Dear Zoe,
I am so happy to see that you have recovered after 15 years of suffering with this awful disease. Being bedbound and in pain for years on end is an awful way to live and the suffering of many of us with M.E is very great indeed. I have a friend with M.E who is totally bedridden, who can no longer speak or type and lives totally alone. This person suffers in ways that I, a merely moderate to severe sufferer cannot even imagine.
Seeing the photographs of you out running and looking so well and happy makes me happy, because I dont' want anyone to suffer what I and my family are going through for one minute longer (my daughter is also sick and I had to care for her when she was almost entirely bedbound).
I spend a lot of my time thinking about and researching things that might help me, my daughter, my friend with very severe M.E, the community of good friends I have here at Phoenix Rising and the wider community of patients I have never and will never meet. I have spent a lot of money on tests and treatments - some have made me worse and caused new problems. I have been a patient of Dr Myhill for some years and also now am a patient of Dr De Meirleir in Belgium.
I am an intelligent woman - currently studying for a degree in Literature, but I do not have a scientific brain - I have worked very hard over the years to understand the science behind tests that I have had done - in fact it took me over two years to understand the ones I had done by Dr Myhill which showed many abnormalities.
I can understand that after 15 years of being ill you may not have had much of a career and little money - we are all in the situation and many of us are living on benefits or our parents etc. Many people have lost jobs, homes, relationships, their children, because of this illness. So any opportunity to make a new life after M.E and speak out about the experience for the benefit of others, whilst at the same time earning some money, and hopefully kick starting a career sounds like a great idea. It IS a great idea. But I have one small problem that stops me from buying the book - I get the impression from your website that there may be something in the book that could help me, my daughter, my friend with very severe M.E, my friends in the Phoenix Rising community, and the wider patient population to get better. IMAGINE THAT! all the people that could benefit so greatly and have their lives of non stop suffering and torment ended if only they knew what it was they could do to get better. But you appear reluctant to share this information with me and i'm not sure why.
I bought a book by Toni Bernhard about living with M.E AFTER I knew what it was about - because once I knew what was in it I had no doubt it would be of value to me. I bought another couple of books on overcoming M.E some years ago, one was about a woman's protocol, which she discussed on the cover, and then I wanted to find out even more and see exactly what she had done.

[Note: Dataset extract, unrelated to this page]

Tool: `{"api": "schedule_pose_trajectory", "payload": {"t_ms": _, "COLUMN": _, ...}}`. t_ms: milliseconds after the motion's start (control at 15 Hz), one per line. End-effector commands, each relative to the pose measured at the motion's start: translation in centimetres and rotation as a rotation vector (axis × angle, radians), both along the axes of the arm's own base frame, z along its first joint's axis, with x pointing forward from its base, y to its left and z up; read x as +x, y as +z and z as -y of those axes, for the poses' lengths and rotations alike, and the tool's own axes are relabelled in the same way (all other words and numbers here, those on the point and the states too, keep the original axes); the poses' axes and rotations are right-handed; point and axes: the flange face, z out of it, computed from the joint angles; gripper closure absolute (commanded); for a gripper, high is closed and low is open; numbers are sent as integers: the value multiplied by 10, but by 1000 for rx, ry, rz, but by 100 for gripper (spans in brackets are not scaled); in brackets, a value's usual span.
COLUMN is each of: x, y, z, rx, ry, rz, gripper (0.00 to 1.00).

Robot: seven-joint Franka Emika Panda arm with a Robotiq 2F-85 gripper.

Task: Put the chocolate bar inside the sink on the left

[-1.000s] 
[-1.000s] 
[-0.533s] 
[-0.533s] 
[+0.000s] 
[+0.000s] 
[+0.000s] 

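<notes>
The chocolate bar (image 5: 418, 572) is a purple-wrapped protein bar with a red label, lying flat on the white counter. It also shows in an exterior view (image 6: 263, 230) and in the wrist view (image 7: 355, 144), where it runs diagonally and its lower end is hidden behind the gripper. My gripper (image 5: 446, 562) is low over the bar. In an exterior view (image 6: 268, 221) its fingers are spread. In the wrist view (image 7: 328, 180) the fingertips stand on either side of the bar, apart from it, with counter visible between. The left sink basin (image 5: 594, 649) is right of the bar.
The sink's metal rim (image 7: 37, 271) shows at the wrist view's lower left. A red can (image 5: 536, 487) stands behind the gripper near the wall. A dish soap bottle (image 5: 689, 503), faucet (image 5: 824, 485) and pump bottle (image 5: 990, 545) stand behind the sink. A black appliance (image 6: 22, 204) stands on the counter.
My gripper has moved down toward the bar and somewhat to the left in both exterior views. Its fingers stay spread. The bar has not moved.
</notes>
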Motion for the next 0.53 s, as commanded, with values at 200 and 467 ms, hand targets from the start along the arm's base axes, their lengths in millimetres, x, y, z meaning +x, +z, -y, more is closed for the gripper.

If you were prepared to tell me what it was - the one simple thing - that got you better I would most likely buy your book to find out all the details and see how you got on as I am so happy that you have recovered and I would like me and my daughter and my friend and all my friends here at PR to get better as well.
Perhaps I am missing something here, and you could explain it to me so that I can understand WHY you cant share the information with me before I buy the book. This is a genuine question. I know you have worked so hard for the past four years writing it, but I would still happily, or perhaps more happily buy your book if I knew what it contained.
Kind Regards,
Justine.
P.S - The book is a bit expensive - I understand you need to cover costs, but what a shame there isn't a cheaper Kindle version that I can quickly download and read.